Executive Summary

On September 22, 2016, the Federal Energy Regulatory Commission (“FERC”) issued a Notice of Inquiry (“NOI”) seeking comment on whether FERC should make changes to the manner in which it evaluates horizontal market power for purposes of evaluating transactions under Section 203 of the Federal Power Act (“FPA”) and its market-based rate program. Among other things, if FERC ultimately adopts this proposal, certain transactions that currently require no detailed market power analysis to be submitted in order to obtain approval would now be subject to more scrutiny. For instance, while FERC traditionally has not required applicants to submit a detailed market power analysis where a transaction would result in a de minimis change in market concentration, the NOI suggests that FERC is reevaluating the merits of this approach where the transaction involves the partial acquisition of a competitor’s assets in a particular market or serial acquisitions by a company. For example, a merchant generation holding company might propose to sell its generation operating company subsidiaries in a particular region to another entity with ownership and control of merchant generation in the same market. Applicants for such transactions may now need to include a detailed analysis, likely requiring more time to prepare the application and longer approval time. More significantly, FERC is proposing to examine the effect of proposed transactions on capacity markets more closely. Specifically, FERC seeks comment on whether to require a supply curve analysis, which evaluates the ability and incentive of a merged company to exercise market power by withholding marginal units in order to increase profits generated by baseload generation. As proposed, such a supply curve analysis would focus on the quantity of marginal and infra-marginal capacity that would be controlled by a company following a contemplated transaction. Until now, FERC’s merger review has been primarily focused on energy markets rather than energy and capacity markets. The proposal to require applicants to provide analyses of the effect of certain proposed transactions on the market for capacity could reflect FERC’s recognition of the consolidation that has been taking place among the existing independent power producers and the possible effect of that consolidation on the capacity markets in certain organized markets.

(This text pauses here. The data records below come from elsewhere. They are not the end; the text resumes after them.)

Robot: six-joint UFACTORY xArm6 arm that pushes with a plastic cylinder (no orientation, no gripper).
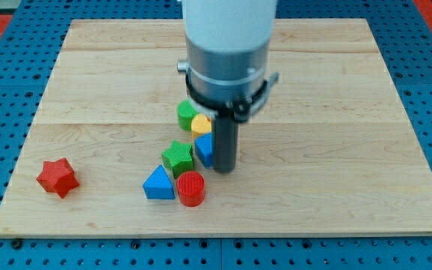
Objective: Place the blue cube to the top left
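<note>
Touching blue cube on its right side with my tip, no fingers here. Sitting beside ridged green star on smooth wooden board.

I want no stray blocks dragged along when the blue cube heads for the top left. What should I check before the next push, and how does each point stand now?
1. My tip is at the blue cube: ok, it sits against the cube's right side in the view.
2. Tip on the side opposite the goal: partly ok, it is to the right, but not below.
3. Path up and left free: not ok, the yellow block and the green block lie just above the cube.
4. The green star apart from the cube: not ok, it sits close at the cube's left.
5. Top left of the board free: ok.
</note>
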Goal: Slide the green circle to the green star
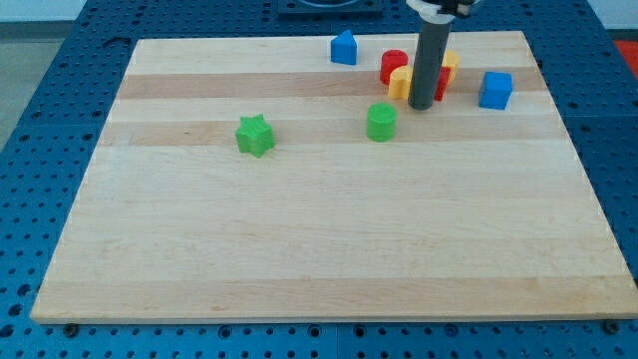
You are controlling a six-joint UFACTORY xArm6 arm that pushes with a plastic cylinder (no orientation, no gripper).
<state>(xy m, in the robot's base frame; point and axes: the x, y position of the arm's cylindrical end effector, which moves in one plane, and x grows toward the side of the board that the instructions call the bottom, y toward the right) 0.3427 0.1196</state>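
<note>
The green circle [381, 122] sits on the wooden board [329, 249], right of centre toward the view's top. The green star [255, 135] lies well to its left, at about the same height. My tip [421, 106] is the lower end of the dark rod, standing just to the upper right of the green circle, a short gap from it. The rod rises out of the view's top and hides part of the blocks behind it.
A red cylinder [394, 65] and a yellow block [400, 84] sit just left of the rod; red and yellow pieces [448, 72] show to its right. A blue block [344, 47] is near the top edge. A blue cube [495, 90] lies at the right.
</note>
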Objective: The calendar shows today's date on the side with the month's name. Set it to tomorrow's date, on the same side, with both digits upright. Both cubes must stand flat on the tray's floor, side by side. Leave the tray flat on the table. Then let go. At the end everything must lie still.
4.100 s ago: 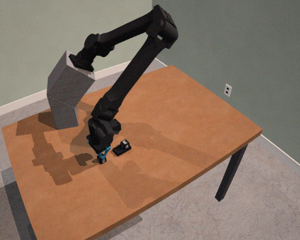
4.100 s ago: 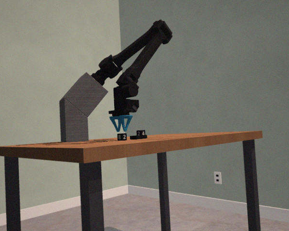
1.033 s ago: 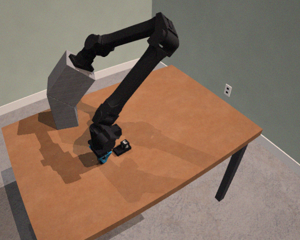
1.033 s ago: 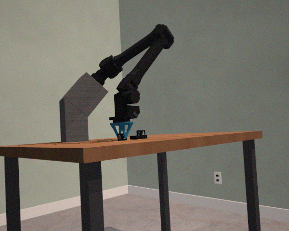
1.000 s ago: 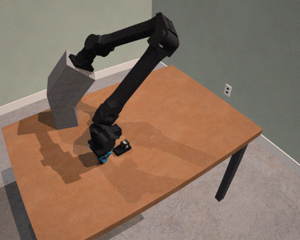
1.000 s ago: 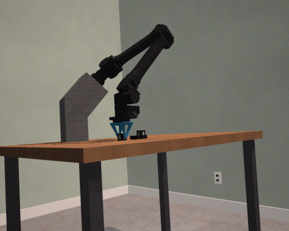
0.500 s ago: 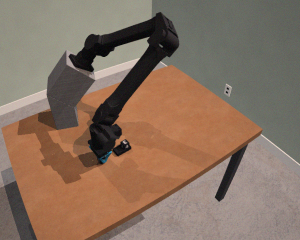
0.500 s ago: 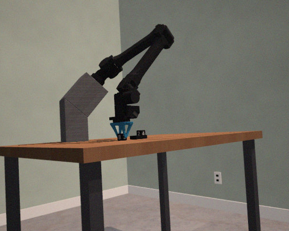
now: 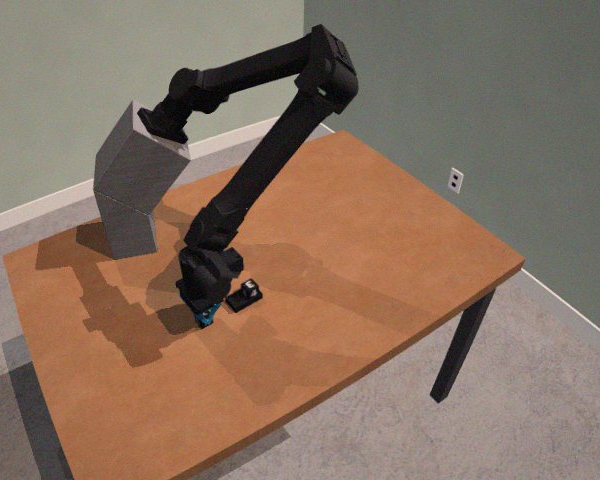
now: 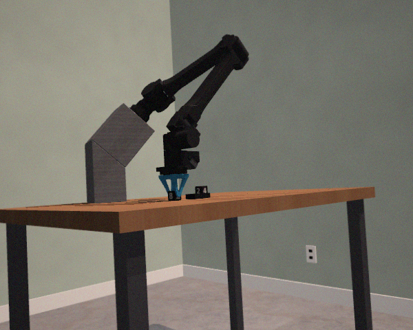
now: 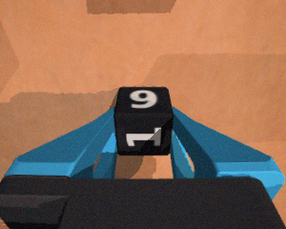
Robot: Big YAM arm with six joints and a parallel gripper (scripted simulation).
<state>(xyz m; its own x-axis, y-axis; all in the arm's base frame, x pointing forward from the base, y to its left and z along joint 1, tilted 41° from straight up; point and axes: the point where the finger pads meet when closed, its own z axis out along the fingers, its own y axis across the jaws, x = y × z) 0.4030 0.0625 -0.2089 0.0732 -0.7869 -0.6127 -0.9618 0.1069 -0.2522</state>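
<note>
A black number cube [image 11: 143,138] [image 10: 171,195] sits on the table between my blue fingers. In the wrist view it shows a 9 on the far top face and a sideways 1 on the face toward the camera. My gripper [image 11: 143,114] [image 9: 205,316] [image 10: 174,194] points straight down, and its fingers press on the cube's two sides. The black tray [image 9: 236,302] [image 10: 191,196] lies flat on the table just right of the gripper. It holds the other cube [image 9: 249,288] [image 10: 201,190], on which the digits 2 and 4 show in the exterior view.
The grey angled pedestal [image 9: 129,180] [image 10: 105,170] that carries the arm stands at the table's back left. The wooden table [image 9: 367,232] [image 10: 270,199] stretches wide to the right and front.
</note>
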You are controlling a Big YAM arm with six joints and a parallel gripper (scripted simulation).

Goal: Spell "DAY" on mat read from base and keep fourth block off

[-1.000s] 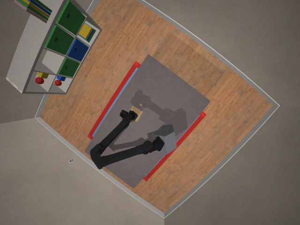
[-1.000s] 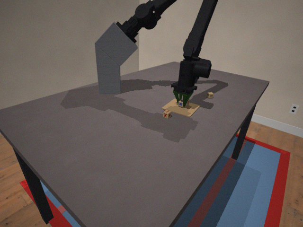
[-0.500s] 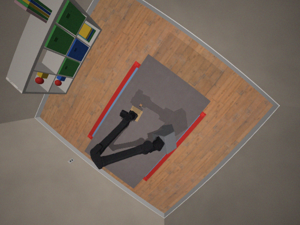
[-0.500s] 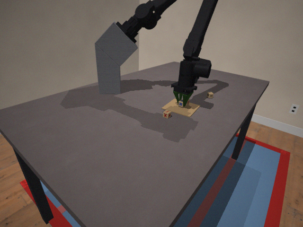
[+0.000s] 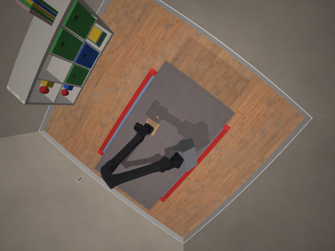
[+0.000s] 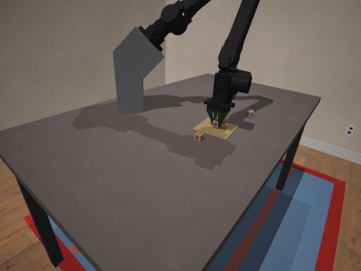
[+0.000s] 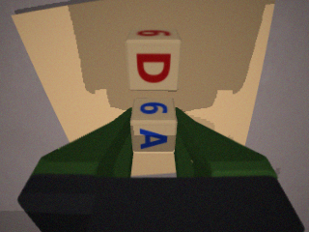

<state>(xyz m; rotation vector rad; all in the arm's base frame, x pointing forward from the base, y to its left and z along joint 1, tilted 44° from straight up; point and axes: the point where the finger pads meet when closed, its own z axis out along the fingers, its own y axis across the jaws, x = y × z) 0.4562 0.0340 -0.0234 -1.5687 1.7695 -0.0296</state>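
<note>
One green-fingered black claw (image 5: 150, 128) (image 6: 216, 125) (image 7: 154, 115): a blue-A wooden cube (image 6: 215, 124) (image 7: 154, 137) is grasped over the flat tan square mat (image 5: 155, 124) (image 6: 201, 127) (image 7: 43, 48); a red-D wooden cube (image 6: 224, 122) (image 7: 154, 65) is seen at twelve o'clock in the wrist view

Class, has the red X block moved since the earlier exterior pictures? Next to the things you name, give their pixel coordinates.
No; the red X block (image 5: 157, 117) (image 6: 199, 136) sits at the same spot relative to the grey pedestal (image 5: 189, 158) (image 6: 130, 87).
</note>
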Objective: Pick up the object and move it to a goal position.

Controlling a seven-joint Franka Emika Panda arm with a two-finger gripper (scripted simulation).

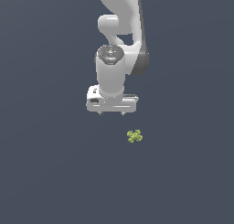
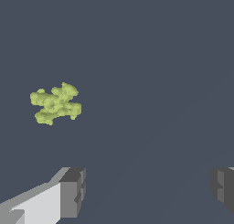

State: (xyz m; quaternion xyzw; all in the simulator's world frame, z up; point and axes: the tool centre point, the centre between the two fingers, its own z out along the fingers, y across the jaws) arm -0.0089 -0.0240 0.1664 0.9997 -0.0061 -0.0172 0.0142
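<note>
Object [image 1: 134, 136] apart from fingers [image 2: 72, 193]

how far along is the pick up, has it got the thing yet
Done: nothing visible yet. The yellow-green cluster lies apart from the hand, toward the exterior view's right. In hand: nothing; the wrist view shows the fingers spread wide and empty. Left: line up, grasp, lift, carry to the goal.

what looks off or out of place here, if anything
Nothing stands out as damaged or spilled. The yellow-green object lies alone on the plain dark surface, whole as far as the pictures show. The gripper is open and empty, and the object sits off to one side of its fingers, not between them.
</note>
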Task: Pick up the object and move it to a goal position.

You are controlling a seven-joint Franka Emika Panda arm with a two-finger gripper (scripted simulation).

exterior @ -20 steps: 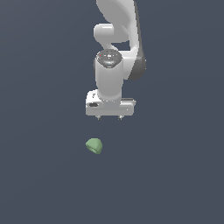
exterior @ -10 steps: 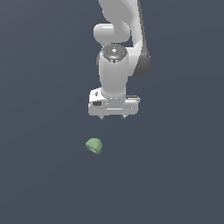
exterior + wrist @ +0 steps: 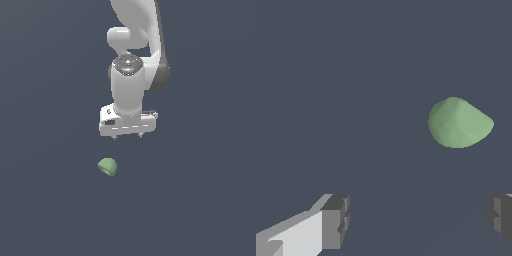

In addition, and among other things, FERC is considering whether to establish a dollar threshold on the need to obtain authorization pursuant to Section 203(a)(1)(b) for certain jurisdictional asset transfers. FERC transmission owners have previously and informally communicated their support for this type of modification. If FERC adopts this particular proposal, certain public utility asset acquisitions that currently require prior authorization from FERC would not need to go through the cost and delay of a formal Section 203 approval process. For example, many interpret FERC’s requirements to trigger prior authorization pursuant to Section 203 for transmission utilities to acquire discrete transmission equipment such as breakers, transformers, switches, and associated structural steel equipment. As proposed, the acquisition would need to total $10 million in order to trigger the FERC authorization requirement.

FERC is also asking for comment on the market power analysis it considers in the market-based rate context and looking to harmonize those Section 205 (rate) requirements with Section 203 (transaction approval) requirements. For example, FERC is concerned that its pivotal supplier test in the market-based rate context is most typically passed (i.e., possibly too “easy” to pass) and, thus, may need to be revised and strengthened.

In sum, FERC’s proposals could impose significant new filing requirements on certain Section 203 applicants seeking FERC authorization for mergers, acquisitions and other transactions, and make it more difficult for certain utilities seeking market-based rate authorization to demonstrate that they do not have market power. We provide further detail on all of FERC’s proposals below.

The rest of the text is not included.